Hello everyone,
my colleagues and I are working on reinforcement learning controllers on
external hardware. Our starting point is a single RLlib agent operating in an
ExternalEnv on a workstation (WS). We extract its neural network and deploy it
on one or more external devices in order to gather on-policy experiences. Once
enough experiences have been collected, they are all sent back to the
workstation at once and used there for training. The updated policy network is
then transmitted to the external devices again. This cycle is repeated until
the agent meets certain performance criteria. Both the observation and action
space are continuous and the policy is trained with PPO. The aforementioned
training devices are supposed to operate independently and to keep
communication with the workstation to a minimum.
We’re running Ray 0.8.0 on the WS, though, as far as I can tell, the issue I’m
about to describe persists in the latest version. The policy is implemented
as a fully-connected, eager feed-forward TensorFlow network which is restored
and executed on the external devices using TensorFlow Lite Micro. There, we
interpret the model output as it’s done in DiagGaussian: The first half of
the output represents the means of the action distributions, the second the
natural logarithm of their standard deviations. The external devices log the
input of the neural network, the sampled actions according to the action
distributions (i.e. the chosen action), and the corresponding reward for every
training step.
The challenging part is making the agent train with the generated data. PPO is
an on-policy algorithm and the way the external devices sample actions from an
exact copy of the workstation’s neural network means that they are, in fact,
always on-policy. ExternalEnv’s log_action() method treats its argument as an
off-policy action, so that doesn’t work. Using offline datasets isn’t an
option either since they require logging additional information to work
properly. Given that our actions are always on-policy, the extra data
would be redundant and a waste of memory on the training devices.
Because of all that, we decided to patch RLlib such that actions logged with
ExternalEnv’s log_action() are treated as if they were on-policy (we dubbed
them “remote on-policy actions”). You can find the changes here[1]. The
patch assumes that the ExternalEnv processes episodes sequentially (i.e. no
concurrent episodes) and that it treats them like they were generated by a
single agent/device, regardless of origin. Our solution is a bit hacky, but
experiences should now be processed like this:
- Inside ExternalEnv’s run() method, experiences are logged using
start_episode(), log_action(), log_returns(), and end_episode(). This writes
the observation, reward, and remote on-policy action into the queue of an
_ExternalEnvEpisode object. - They are fetched by _ExternalEnvToBaseEnv.poll() when it’s called in
_env_runner(). The remote on-policy actions are passed to
_do_policy_eval() as a keyword argument which, in turn, passes them on to
policy.compute_actions(). - eager_policy_cls.compute_actions() checks if remote on-policy actions were
passed. If so, the chosen action is set to the remote on-policy action. If
not, an action is sampled. The logp is calculated explicitly in either case.

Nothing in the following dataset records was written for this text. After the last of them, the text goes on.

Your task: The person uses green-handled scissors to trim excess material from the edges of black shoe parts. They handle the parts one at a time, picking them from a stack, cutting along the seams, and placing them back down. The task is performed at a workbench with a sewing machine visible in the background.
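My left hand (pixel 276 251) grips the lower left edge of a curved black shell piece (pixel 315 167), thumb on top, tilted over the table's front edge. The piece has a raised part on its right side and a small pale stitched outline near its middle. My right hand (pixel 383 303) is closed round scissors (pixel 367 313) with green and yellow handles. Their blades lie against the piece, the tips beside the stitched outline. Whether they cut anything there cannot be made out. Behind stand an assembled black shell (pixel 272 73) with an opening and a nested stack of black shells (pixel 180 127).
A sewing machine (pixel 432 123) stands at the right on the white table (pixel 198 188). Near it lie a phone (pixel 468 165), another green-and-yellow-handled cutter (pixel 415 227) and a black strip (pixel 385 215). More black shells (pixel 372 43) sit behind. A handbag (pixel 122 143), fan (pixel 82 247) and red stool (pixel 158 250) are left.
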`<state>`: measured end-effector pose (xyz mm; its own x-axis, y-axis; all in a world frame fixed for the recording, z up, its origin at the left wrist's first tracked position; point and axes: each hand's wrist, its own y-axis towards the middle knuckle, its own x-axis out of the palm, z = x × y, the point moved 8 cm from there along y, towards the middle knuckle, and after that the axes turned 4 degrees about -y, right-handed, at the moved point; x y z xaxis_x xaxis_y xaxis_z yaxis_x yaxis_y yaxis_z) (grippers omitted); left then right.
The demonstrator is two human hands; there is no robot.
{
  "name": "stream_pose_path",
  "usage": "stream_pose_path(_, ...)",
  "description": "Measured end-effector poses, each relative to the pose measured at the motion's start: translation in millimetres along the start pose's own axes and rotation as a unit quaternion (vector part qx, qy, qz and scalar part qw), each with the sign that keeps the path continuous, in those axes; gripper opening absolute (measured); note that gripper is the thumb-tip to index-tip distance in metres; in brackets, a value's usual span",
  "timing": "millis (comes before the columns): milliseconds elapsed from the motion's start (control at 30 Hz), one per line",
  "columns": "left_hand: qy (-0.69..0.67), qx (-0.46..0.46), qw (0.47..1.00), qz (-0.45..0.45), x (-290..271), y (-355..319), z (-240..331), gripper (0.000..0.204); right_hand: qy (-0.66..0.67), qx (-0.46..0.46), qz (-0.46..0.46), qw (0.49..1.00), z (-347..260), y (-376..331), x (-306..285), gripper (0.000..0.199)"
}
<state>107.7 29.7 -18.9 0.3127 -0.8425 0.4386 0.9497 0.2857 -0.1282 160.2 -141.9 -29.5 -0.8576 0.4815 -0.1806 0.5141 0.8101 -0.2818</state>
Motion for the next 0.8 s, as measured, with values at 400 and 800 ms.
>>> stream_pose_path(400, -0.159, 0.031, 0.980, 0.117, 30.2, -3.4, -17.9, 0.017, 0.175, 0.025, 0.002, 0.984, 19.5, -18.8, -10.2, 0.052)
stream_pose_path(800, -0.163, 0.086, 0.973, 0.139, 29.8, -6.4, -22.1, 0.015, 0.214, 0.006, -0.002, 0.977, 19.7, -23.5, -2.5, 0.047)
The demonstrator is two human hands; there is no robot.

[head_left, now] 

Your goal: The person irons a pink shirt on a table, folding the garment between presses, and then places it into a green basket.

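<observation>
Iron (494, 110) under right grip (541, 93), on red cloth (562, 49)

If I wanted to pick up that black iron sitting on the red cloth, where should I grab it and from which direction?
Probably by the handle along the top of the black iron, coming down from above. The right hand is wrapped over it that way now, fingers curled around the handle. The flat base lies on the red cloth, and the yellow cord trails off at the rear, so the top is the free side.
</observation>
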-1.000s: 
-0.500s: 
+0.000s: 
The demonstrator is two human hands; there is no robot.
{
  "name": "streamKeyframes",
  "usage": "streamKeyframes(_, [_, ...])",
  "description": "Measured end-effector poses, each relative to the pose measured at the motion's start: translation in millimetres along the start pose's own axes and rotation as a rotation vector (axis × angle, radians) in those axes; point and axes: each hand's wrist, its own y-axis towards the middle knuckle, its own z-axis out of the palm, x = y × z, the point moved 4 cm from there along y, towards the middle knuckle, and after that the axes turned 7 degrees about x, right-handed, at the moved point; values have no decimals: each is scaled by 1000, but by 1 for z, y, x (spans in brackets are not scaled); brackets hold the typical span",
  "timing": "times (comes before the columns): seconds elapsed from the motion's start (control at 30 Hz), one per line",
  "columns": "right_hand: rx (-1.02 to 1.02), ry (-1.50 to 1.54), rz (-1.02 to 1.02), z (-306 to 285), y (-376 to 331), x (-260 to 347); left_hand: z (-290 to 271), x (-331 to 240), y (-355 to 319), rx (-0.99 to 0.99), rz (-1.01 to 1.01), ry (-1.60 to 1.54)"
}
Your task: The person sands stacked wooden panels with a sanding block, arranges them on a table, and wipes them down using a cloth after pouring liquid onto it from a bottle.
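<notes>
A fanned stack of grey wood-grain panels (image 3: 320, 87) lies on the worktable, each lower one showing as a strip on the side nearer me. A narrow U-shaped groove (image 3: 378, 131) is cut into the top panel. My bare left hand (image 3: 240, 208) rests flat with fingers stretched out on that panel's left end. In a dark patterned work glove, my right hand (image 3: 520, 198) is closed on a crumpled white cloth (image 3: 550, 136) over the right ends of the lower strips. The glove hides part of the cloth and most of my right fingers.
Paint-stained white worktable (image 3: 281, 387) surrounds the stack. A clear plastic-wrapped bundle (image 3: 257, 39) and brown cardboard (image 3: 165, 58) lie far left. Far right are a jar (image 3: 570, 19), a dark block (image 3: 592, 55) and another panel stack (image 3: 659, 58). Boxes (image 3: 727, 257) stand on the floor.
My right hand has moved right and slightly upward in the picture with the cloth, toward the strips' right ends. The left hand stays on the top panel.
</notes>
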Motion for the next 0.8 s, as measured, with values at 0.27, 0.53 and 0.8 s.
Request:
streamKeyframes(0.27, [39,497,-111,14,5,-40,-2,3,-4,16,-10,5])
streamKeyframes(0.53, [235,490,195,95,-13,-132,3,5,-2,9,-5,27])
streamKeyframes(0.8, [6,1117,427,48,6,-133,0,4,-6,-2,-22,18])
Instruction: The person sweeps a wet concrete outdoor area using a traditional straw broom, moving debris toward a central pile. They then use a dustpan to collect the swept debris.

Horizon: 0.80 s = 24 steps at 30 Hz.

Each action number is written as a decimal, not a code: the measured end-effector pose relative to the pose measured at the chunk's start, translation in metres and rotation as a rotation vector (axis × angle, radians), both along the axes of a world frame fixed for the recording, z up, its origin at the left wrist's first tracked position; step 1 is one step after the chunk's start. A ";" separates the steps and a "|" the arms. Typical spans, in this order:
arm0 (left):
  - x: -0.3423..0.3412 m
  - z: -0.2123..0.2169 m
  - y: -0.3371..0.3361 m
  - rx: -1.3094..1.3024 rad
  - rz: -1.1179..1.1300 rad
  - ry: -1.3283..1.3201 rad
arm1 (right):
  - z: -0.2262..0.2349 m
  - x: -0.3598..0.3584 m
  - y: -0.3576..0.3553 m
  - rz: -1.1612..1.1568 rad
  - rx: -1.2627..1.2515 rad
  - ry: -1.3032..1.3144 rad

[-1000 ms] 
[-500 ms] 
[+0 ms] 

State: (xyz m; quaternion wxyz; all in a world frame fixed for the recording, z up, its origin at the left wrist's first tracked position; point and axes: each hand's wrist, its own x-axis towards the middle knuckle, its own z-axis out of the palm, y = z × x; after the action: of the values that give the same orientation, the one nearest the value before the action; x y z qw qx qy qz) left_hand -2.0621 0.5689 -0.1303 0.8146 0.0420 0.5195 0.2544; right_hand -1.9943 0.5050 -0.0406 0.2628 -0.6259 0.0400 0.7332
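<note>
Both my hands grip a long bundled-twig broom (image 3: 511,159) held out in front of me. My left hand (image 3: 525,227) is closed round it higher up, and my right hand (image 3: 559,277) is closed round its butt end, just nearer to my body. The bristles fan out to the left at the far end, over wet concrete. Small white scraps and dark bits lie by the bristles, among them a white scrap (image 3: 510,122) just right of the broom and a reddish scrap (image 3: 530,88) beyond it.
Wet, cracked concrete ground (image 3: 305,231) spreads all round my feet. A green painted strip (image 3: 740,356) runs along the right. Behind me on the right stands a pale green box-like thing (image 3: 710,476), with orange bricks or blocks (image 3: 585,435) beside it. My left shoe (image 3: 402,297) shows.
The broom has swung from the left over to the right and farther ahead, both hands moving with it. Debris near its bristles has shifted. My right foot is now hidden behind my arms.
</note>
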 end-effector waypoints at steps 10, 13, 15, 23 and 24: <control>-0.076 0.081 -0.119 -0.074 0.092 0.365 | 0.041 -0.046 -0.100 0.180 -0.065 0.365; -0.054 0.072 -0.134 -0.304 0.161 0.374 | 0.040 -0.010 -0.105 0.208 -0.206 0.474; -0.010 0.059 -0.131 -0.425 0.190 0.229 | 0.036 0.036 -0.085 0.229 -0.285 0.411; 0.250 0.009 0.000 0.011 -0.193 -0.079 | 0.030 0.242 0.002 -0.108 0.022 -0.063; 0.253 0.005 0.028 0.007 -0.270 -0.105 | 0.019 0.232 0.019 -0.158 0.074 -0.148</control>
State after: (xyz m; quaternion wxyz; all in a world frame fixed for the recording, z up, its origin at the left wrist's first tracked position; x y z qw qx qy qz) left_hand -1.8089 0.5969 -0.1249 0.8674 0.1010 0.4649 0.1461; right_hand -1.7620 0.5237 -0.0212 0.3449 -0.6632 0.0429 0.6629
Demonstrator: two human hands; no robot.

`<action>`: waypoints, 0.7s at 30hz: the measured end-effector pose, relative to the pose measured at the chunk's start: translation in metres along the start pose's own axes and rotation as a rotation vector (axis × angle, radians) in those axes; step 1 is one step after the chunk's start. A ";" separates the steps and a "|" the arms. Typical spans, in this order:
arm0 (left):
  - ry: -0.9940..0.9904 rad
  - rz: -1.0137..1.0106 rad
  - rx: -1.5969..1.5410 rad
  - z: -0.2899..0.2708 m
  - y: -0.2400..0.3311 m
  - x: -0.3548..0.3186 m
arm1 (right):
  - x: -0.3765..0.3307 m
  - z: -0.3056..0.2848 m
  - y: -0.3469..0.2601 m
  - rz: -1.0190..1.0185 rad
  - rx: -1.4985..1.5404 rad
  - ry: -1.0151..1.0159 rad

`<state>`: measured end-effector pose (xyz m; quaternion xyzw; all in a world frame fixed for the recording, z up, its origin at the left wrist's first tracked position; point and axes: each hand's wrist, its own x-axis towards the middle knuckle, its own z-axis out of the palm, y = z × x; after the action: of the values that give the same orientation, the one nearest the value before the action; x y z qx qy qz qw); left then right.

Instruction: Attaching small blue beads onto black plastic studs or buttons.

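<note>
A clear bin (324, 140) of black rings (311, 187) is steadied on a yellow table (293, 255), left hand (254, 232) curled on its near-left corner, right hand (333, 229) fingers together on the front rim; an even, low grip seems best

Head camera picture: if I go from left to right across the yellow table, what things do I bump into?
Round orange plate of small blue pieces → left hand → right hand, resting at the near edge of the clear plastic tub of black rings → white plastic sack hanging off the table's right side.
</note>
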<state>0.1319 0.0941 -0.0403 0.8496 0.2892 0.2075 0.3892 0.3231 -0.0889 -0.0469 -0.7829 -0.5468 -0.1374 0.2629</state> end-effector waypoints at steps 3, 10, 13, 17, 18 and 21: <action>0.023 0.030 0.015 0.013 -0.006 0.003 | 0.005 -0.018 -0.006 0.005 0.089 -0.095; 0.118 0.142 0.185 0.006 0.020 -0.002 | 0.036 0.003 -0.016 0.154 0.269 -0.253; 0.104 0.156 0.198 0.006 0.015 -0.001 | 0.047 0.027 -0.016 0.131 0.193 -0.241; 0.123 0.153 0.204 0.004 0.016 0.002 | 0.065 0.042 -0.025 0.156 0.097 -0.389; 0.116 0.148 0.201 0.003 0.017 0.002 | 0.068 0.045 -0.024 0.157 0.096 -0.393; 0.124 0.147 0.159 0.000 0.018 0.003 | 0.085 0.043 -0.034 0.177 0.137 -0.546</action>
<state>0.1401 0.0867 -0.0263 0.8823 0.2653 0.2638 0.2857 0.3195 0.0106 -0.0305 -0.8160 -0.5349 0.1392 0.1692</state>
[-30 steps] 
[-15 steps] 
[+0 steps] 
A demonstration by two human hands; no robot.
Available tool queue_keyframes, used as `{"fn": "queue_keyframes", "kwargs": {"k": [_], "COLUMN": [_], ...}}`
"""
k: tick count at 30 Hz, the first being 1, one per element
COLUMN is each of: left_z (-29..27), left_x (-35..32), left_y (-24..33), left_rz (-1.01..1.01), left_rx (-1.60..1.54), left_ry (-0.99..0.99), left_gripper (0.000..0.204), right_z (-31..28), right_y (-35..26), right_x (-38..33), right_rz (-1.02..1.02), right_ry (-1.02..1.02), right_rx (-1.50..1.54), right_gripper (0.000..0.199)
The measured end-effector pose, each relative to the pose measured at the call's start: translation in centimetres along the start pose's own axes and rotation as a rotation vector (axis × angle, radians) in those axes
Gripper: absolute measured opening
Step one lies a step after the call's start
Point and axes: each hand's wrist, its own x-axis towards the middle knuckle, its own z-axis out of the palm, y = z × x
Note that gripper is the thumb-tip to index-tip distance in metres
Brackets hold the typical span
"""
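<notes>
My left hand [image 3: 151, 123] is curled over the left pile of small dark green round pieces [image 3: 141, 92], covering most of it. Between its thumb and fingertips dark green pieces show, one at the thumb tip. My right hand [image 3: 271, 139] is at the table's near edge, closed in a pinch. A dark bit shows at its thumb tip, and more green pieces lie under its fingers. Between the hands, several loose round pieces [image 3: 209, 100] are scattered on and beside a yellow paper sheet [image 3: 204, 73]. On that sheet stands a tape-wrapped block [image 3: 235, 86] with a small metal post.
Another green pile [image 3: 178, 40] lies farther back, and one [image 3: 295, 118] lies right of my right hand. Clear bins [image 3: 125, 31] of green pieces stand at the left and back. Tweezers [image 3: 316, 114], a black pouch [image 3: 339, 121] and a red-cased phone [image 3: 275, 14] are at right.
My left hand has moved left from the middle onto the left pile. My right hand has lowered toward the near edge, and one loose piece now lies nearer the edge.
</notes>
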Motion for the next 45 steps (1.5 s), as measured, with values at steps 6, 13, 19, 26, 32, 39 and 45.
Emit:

As it is right now, the changes are specific to our use-case and are likely to
break the code in other scenarios.
Experiments have shown that the code works as intended and results look good.
Nevertheless, I have to admit that tracing the flow of information inside
RLlib wasn’t easy, so we’d appreciate feedback from the community: Did we miss
any important steps or are there side effects we didn’t consider? Also, if you
think the concept of remote on-policy actions is worth integrating into the
official repository, we’d be glad to contribute a more elaborate version of the
above.
Yours,
Kevin
References:
[1] GitHub - kevbad/ray at remote_on_policy_actions